The only way for search engines to get better is to model the mental state of the person making the query. If you were asking another human being to help you with a query, they'd take into account your mental state, conversation state, and what they know about you and the situation, to narrow down and disambiguate the query. When people can't do this kind of social modeling, we perceive them as autistic.
If you could fit an entire Google data center into your mobile phone, maybe this kind of digital personal assistant could be taken offline, but for the current state of technology, big data requires the cloud. Even in the 24th Century, the Enterprise Computer is a centralized data store which tracks queries made from com-badges.
> The only way for search engines to get better is to model the mental state of the person making the query.
No. Another way is to make their behavior more predictable. If I type "Chinese" into the search box, Google may tell me about the Chinese language, or it may send me some ads for local take-out places. Either it guesses which I want, or it makes it easy for me to specify what I'm asking; I know which I'd prefer.
That would be frustrating for the user if the previous few queries were about learning foreign languages, or about the Great Wall.
If I'm having a conversation with you about learning foreign languages, and then I ask you about Chinese, I expect you to know I'm not talking about food.
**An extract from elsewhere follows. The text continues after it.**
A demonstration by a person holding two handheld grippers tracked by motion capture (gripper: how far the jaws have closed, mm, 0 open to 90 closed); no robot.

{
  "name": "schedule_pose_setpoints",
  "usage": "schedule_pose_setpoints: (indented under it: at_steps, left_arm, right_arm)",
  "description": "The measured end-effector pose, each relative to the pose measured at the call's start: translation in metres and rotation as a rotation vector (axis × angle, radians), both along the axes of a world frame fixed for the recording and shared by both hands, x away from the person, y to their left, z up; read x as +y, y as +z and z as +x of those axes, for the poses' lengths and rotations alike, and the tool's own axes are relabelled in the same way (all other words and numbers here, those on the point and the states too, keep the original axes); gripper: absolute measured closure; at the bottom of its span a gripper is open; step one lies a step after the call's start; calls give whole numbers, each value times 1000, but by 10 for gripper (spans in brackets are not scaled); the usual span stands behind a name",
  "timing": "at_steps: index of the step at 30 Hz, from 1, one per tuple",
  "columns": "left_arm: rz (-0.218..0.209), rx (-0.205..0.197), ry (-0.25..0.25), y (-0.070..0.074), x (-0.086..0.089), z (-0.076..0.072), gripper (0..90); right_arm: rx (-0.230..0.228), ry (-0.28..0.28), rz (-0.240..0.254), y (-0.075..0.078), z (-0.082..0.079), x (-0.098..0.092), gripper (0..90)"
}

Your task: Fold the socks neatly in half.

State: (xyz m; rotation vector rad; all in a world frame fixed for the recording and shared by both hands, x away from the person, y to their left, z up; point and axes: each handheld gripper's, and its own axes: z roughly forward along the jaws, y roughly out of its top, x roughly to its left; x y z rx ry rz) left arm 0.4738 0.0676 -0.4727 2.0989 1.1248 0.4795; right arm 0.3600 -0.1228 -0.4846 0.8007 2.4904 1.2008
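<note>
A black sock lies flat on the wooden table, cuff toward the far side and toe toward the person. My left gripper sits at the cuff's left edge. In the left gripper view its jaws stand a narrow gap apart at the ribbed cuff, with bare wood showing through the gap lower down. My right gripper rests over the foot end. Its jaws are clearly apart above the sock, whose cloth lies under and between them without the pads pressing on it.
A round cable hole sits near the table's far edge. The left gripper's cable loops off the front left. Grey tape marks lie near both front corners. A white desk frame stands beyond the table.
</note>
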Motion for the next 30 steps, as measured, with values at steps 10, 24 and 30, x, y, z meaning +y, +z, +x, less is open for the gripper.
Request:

Having to overspecify a query that could be determined from context is particularly annoying on mobile, or via voice.
I do not enjoy the "targeted" advertising.
If I visit finance.yahoo.com, I'm okay with an advertisement that appears from the same IP address for a brokerage.
I am not okay with the 500 advertising companies contacting each other (and slowing down the internet) to track me.
In at least four cases, Barksdale spied on minors' Google accounts without their consent, according to a source close to the incidents. In an incident this spring involving a 15-year-old boy who he'd befriended, Barksdale tapped into call logs from Google Voice, Google's Internet phone service, after the boy refused to tell him the name of his new girlfriend, according to our source. After accessing the kid's account to retrieve her name and phone number, Barksdale then taunted the boy and threatened to call her.
In other cases involving teens of both sexes, Barksdale exhibited a similar pattern of aggressively violating others' privacy, according to our source. He accessed contact lists and chat transcripts, and in one case quoted from an IM that he'd looked up behind the person's back. (He later apologized to one for retrieving the information without her knowledge.) In another incident, Barksdale unblocked himself from a Gtalk buddy list even though the teen in question had taken steps to cut communications with the Google engineer.
So? It's not as if they're collecting less information about you now, or are subject to any more legal restrictions (such as those imposed on credit reporting agencies).
The quoted text includes "In an incident this spring..." I mentioned the article's year of publication to provide a chronological reference point for the quote.
Corporations in data monitoring projects, OK.